Ganztag mit „Förderung nach oben“ : Datum: Autor: Autor/in: Ralf Augsburg

Die Georg-August-Zinn-Schule in Kassel hat als „die neue GAZ“ einen Leiter Digitalisierung und ein Pflichtfach Kulturelle Bildung. „Der Ganztag muss ein Gesamtkonstrukt sein“, sagt Schulleiter Dominik Becker.

Georg-August-Zinn-Schule
Seit 1992 Europaschule: Georg-August-Zinn-Schule. © Online-Redaktion

Wenn es um die Digitalisierung geht, können Lehrkräfte häufig von ihren Schülerinnen und Schülern noch was lernen. An der Georg-August-Zinn-Schule steht dieses Expertenwissen den Lehrerinnen und Lehrern seit diesem Schuljahr auch ganz offiziell zur Verfügung: Wer in seinem Unterricht digitale Endgeräte, Programme oder Apps einsetzen möchte, aber selbst noch unsicher ist, kann Hilfe „buchen“.
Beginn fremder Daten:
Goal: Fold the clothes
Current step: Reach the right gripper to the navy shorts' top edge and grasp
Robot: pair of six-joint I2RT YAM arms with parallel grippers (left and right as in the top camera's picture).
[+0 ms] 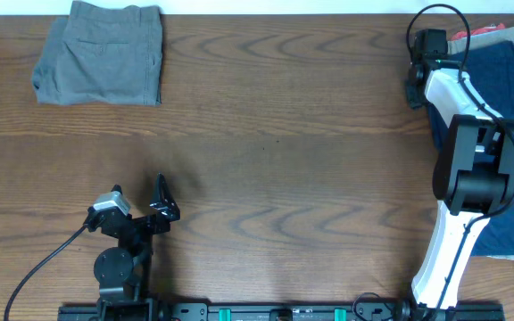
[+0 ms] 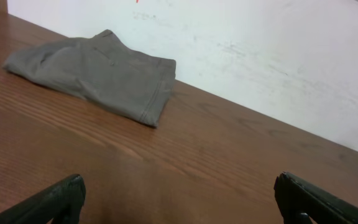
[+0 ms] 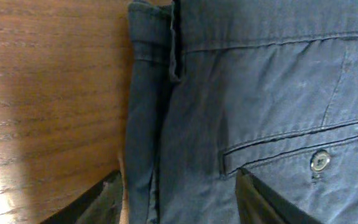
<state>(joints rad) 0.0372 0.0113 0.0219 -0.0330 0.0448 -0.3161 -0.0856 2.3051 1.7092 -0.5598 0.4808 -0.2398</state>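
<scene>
right claw at the edge of the navy shorts, ready to pick them up for folding.

my right claw (image 3: 179,208) hangs over the left edge of the navy shorts (image 3: 260,93), fingers apart with that edge between them and nothing clamped yet. the pair lies on the pile at the right end of the table (image 1: 284,134), with a coral-red garment (image 1: 480,31) peeking out at the far side. my left claw (image 2: 179,186) sits low near the front, also spread wide and empty. the grey shorts (image 1: 101,53) lie folded at the far left corner, so i judge this is the start of the next pair. next i would drop lower, close on the top pair's edge only, and drag it onto the bare wood at the middle. grabbing a layer beneath as well is the risk.
</scene>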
Zwölf Schülerinnen und Schüler des Wahlpflichtkurses Digitalisierung bereiten dann die entsprechende Hard- und Software vor und stehen auch während des Unterrichts unterstützend zur Seite. Sie administrieren Tablets, erstellen Erklärvideos und Steckbriefe für Apps. An der „GAZ“, wie alle die Integrierte Gesamtschule im Stadtteil Oberzwehren nennen, finden die Lehrerinnen und Lehrer es nicht ehrenrührig, solche Hilfe in Anspruch zu nehmen.

„Leiter Digitalisierung“: Sprechstunde und „Fobi-Snacks“

Die Georg-August-Zinn-Schule hat aber seit 2020 auch einen „Leiter Digitalisierung“, der Mitglied der Schulleitung ist. „Uns war klar, dass wir für die Digitalisierung nicht einfach nur einen Kollegen beauftragen können, der das so nebenbei macht“, sagt Schulleiter Dominik Becker. Schon als Referendar hatte sich Sait Toprakoğlu um die Digitalisierung der Schule gekümmert. Er habe für das Thema schon immer gebrannt. Toprakoğlu hält nicht nur Sprechstunden ab, sondern hat selbst ein digitales Fortbildungsformat entwickelt.
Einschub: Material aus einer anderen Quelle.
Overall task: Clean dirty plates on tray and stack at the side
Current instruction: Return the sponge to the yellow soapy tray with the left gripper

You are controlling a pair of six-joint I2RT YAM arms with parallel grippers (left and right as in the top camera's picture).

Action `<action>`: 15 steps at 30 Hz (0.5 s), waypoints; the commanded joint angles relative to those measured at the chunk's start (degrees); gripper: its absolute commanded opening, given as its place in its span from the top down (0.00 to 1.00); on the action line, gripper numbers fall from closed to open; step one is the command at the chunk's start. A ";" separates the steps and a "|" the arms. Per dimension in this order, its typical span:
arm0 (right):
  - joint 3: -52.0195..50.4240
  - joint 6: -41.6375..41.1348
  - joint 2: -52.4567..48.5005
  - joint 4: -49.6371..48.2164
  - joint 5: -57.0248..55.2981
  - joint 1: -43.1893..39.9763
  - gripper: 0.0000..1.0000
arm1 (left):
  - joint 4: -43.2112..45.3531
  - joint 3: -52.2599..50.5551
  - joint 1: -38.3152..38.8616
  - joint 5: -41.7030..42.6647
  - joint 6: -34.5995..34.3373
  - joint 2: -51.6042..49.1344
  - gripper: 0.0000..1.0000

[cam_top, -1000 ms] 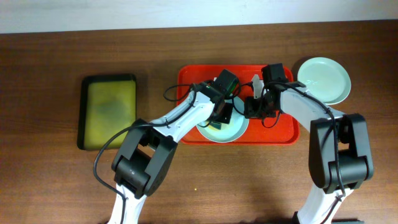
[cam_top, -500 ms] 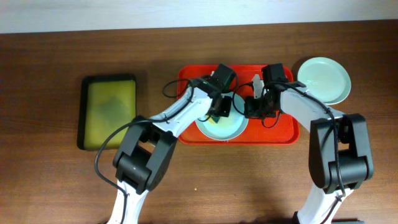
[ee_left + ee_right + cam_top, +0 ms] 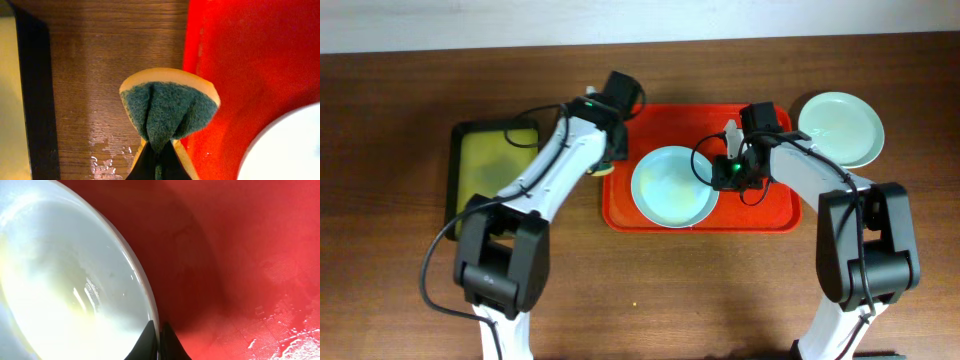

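A pale blue plate [image 3: 672,187] lies on the red tray [image 3: 768,210]. My right gripper [image 3: 723,176] is shut on the plate's right rim; the right wrist view shows the rim [image 3: 142,287] pinched between the fingers [image 3: 159,339] above the tray [image 3: 250,255]. My left gripper [image 3: 607,160] is shut on a yellow sponge with a green scouring face [image 3: 167,107], held over the wood just left of the tray's left edge [image 3: 200,65]. A pale mint green plate [image 3: 840,129] sits on the table right of the tray. The white plate is out of view.
A black-rimmed yellow-green tray [image 3: 498,175] lies at the left, its black rim [image 3: 35,100] in the left wrist view. Water drops wet the wood [image 3: 107,150] below the sponge. A white wall edge runs along the back.
My left gripper has lifted the sponge off the blue plate and moved left, past the tray's left edge. The right gripper stays on the plate's rim.
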State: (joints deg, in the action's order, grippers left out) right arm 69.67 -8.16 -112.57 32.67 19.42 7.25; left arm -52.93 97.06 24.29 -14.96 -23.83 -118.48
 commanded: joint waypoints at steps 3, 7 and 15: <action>0.00 0.20 -1.05 0.07 -2.05 0.24 0.96 | -0.31 -0.24 -12.81 8.31 -0.98 2.25 1.00; 0.00 0.20 -1.05 0.02 -2.05 0.24 0.96 | -0.74 -0.26 -21.62 8.13 -0.96 2.25 1.00; 0.00 0.20 -1.05 -0.17 -2.05 0.24 0.96 | -0.35 -0.59 -28.22 7.23 -0.98 1.99 1.00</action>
State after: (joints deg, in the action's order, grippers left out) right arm 69.65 -8.19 -112.57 32.58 19.42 7.25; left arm -53.49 97.06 -2.28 -7.27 -24.05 -118.45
Die „Fobi-Snacks“ sind „kurze und knackige“ 45-Minuten-Online-Seminare, in denen der Leiter Digitalisierung und Lehrkräfte, die bereits Erfahrung mit Apps in ihrem Unterricht gesammelt haben, eine 15 Minuten lange Einführung geben. Dann können die Teilnehmenden 20 Minuten selbst ausprobieren, gefolgt von zehn Minuten Austausch. „Die Kunst ist, zu bündeln und darzustellen, wo welche Frage beantwortet wird, und dann die Informationen adressatengerecht aufzubereiten. Ein Kollege ist bei uns zum Beispiel nur für Fragen rund um die Tablets da“, erläutert Said Toprakoğlu.
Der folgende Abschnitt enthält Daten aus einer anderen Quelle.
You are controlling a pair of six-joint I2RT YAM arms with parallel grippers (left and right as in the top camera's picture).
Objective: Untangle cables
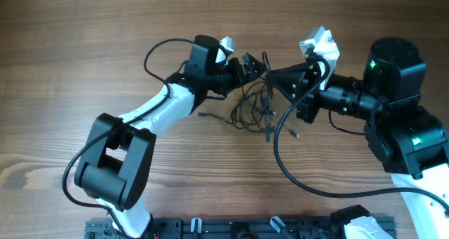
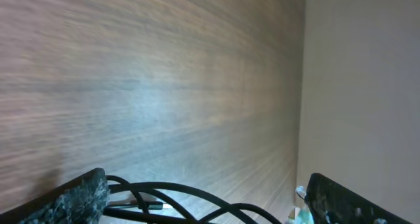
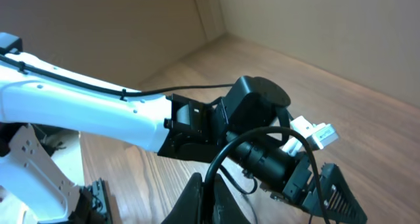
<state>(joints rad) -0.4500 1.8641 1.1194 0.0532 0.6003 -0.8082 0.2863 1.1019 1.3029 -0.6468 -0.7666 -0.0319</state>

Wichtig sei, dass die Lehrerinnen und Lehrer erkennen können, was digitale Werkzeuge ihnen konkret bringen. „Sie müssen sehen, wie das ihren Arbeitsalltag und den der Lernenden erleichtert.“ An der Georg-August-Zinn-Schule habe niemand gesagt, dass er mit der Digitalisierung nichts zu tun haben wolle, was seine Arbeit und „Mission“ schon von Anfang an erleichtert habe. Stufenleiterin Anke Scholz ist begeistert: „Als Englischlehrerin nutze ich eine App, die zur jeweiligen Lektüre Sekundärmedien zuordnet, das ist ein Traum! Die Schülerinnen und Schüler können mithilfe einer App Vokabeln lernen – so oft könnte ich gar nicht bei jedem Einzelnen sein.“

Lernen im „Flipped Classroom“

Für Schulleiter Dominik Becker ist „das Beeindruckendste an der Digitalisierung“, dass sie den Jugendlichen ermöglicht, in ihrem eigenen Tempo zu lernen. „Im Unterricht können sie nicht einfach mal die 'Pause'-Taste drücken, wenn es ihnen zu viel wird oder sie unkonzentriert sind. Aber virtuell können sie die Aufgaben bearbeiten, wann es ihnen passt. Schüler wie Eltern haben mir zurückgespiegelt, wie erleichternd sie das finden.“

Becker Zinn
Schulleiter Dominik Becker neben der Büste von Georg August Zinn. © Georg-August-Zinn-Schule

Gelernt werde jetzt mehr im Stil des „Flipped Classroom“: Grundlagen eignen sich die Schülerinnen und Schüler zu Hause an. In der Schule kann vertieft, differenziert und geübt werden. Katja Schmoock, die stellvertretende Schulleiterin, findet es deshalb auch „super, dass virtuell so viele verschiedene Abstufungen in den Aufgabenstellungen möglich sind“, die der Unterschiedlichkeit der Schülerinnen und Schüler gerecht werden.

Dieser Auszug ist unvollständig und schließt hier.